◆ Task objective
Reproduce the entries that follow, exactly and in full.

◆ Record extracts
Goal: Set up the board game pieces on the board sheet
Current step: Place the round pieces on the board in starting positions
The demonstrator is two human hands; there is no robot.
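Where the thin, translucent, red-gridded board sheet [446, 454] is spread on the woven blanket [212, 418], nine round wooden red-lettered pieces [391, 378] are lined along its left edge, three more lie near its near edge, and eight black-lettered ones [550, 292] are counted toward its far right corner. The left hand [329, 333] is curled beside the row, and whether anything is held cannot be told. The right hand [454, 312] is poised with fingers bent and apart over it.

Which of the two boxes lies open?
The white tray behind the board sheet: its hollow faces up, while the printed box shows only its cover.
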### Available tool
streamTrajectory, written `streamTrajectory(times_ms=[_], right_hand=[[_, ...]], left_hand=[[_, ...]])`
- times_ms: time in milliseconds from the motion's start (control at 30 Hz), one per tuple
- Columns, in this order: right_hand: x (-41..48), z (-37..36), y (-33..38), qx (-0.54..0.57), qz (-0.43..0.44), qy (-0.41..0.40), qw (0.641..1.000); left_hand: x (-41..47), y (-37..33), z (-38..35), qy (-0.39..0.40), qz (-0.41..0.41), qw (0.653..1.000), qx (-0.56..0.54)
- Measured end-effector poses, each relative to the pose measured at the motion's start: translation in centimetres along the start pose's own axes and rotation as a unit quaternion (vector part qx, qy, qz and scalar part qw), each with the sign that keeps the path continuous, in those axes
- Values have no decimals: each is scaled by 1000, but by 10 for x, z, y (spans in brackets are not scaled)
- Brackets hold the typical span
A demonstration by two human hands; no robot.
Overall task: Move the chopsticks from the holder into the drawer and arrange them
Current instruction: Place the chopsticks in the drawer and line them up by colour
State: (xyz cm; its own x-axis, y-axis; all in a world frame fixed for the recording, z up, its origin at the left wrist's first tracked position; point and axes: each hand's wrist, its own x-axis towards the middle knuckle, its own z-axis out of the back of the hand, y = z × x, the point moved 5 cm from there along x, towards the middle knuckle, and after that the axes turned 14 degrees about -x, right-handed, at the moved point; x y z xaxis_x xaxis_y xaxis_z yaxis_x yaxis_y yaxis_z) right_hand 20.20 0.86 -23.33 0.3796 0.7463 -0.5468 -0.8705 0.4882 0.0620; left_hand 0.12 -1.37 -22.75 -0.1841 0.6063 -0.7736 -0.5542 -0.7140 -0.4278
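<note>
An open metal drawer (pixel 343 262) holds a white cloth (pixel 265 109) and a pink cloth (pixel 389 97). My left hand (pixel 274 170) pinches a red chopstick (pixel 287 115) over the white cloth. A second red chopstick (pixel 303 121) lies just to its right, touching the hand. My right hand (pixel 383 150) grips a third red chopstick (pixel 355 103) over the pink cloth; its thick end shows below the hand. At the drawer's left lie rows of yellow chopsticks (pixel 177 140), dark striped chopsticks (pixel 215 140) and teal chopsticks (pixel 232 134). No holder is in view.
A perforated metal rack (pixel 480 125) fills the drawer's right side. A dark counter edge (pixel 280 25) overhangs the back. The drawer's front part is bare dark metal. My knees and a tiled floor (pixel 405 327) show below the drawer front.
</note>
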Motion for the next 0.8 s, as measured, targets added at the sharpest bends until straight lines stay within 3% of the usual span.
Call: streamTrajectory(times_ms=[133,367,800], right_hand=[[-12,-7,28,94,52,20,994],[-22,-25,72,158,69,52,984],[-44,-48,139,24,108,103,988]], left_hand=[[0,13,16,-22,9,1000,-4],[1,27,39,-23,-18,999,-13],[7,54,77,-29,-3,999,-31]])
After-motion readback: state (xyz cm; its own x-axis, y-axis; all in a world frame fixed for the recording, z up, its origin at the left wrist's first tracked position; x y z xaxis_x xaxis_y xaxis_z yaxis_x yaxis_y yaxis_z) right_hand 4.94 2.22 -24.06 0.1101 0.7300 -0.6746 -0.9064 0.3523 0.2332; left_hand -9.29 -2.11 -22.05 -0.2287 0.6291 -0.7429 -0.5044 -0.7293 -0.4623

◆ Task response
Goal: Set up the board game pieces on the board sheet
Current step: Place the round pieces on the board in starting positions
The demonstrator is two human hands; there is no robot.
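Where the thin, translucent, red-gridded board sheet [446, 454] is spread on the woven blanket [212, 418], nine round wooden red-lettered pieces [391, 378] are lined along its left edge, three more lie near its near edge, and eight black-lettered ones [550, 292] are counted toward its far right corner. The left hand [329, 333] is curled beside the row, and whether anything is held cannot be told. The right hand [454, 312] is poised with fingers bent and apart over it.

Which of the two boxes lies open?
The white tray behind the board sheet: its hollow faces up, while the printed box shows only its cover.
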### Available tool
streamTrajectory, written `streamTrajectory(times_ms=[_], right_hand=[[_, ...]], left_hand=[[_, ...]])`
- times_ms: time in milliseconds from the motion's start (control at 30 Hz), one per tuple
- Columns, in this order: right_hand: x (-41..48), z (-37..36), y (-33..38), qx (-0.54..0.57), qz (-0.43..0.44), qy (-0.41..0.40), qw (0.641..1.000); left_hand: x (-41..47), y (-37..33), z (-38..35), qy (-0.39..0.40), qz (-0.41..0.41), qw (0.653..1.000), qx (-0.56..0.54)
- Measured end-effector poses, each relative to the pose measured at the motion's start: translation in centimetres along the start pose's own axes and rotation as a unit quaternion (vector part qx, qy, qz and scalar part qw), each with the sign that keeps the path continuous, in those axes
- Values have no decimals: each is scaled by 1000, but by 10 for x, z, y (spans in brackets are not scaled)
- Brackets hold the typical span
A demonstration by two human hands; no robot.
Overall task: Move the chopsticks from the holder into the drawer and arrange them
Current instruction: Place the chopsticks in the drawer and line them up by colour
State: (xyz cm; its own x-axis, y-axis; all in a world frame fixed for the recording, z up, its origin at the left wrist's first tracked position; point and axes: each hand's wrist, its own x-axis towards the middle knuckle, its own z-axis out of the back of the hand, y = z × x, the point moved 5 cm from there along x, towards the middle knuckle, and after that the axes turned 14 degrees about -x, right-handed, at the moved point; x y z xaxis_x xaxis_y xaxis_z yaxis_x yaxis_y yaxis_z) right_hand 20.20 0.86 -23.33 0.3796 0.7463 -0.5468 -0.8705 0.4882 0.0620; left_hand 0.12 -1.37 -22.75 -0.1841 0.6063 -0.7736 -0.5542 -0.7140 -0.4278
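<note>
An open metal drawer (pixel 343 262) holds a white cloth (pixel 265 109) and a pink cloth (pixel 389 97). My left hand (pixel 274 170) pinches a red chopstick (pixel 287 115) over the white cloth. A second red chopstick (pixel 303 121) lies just to its right, touching the hand. My right hand (pixel 383 150) grips a third red chopstick (pixel 355 103) over the pink cloth; its thick end shows below the hand. At the drawer's left lie rows of yellow chopsticks (pixel 177 140), dark striped chopsticks (pixel 215 140) and teal chopsticks (pixel 232 134). No holder is in view.
A perforated metal rack (pixel 480 125) fills the drawer's right side. A dark counter edge (pixel 280 25) overhangs the back. The drawer's front part is bare dark metal. My knees and a tiled floor (pixel 405 327) show below the drawer front.
</note>
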Motion for the next 0.8 s, as measured, targets added at the sharpest bends until straight lines stay within 3% of the usual span.
Call: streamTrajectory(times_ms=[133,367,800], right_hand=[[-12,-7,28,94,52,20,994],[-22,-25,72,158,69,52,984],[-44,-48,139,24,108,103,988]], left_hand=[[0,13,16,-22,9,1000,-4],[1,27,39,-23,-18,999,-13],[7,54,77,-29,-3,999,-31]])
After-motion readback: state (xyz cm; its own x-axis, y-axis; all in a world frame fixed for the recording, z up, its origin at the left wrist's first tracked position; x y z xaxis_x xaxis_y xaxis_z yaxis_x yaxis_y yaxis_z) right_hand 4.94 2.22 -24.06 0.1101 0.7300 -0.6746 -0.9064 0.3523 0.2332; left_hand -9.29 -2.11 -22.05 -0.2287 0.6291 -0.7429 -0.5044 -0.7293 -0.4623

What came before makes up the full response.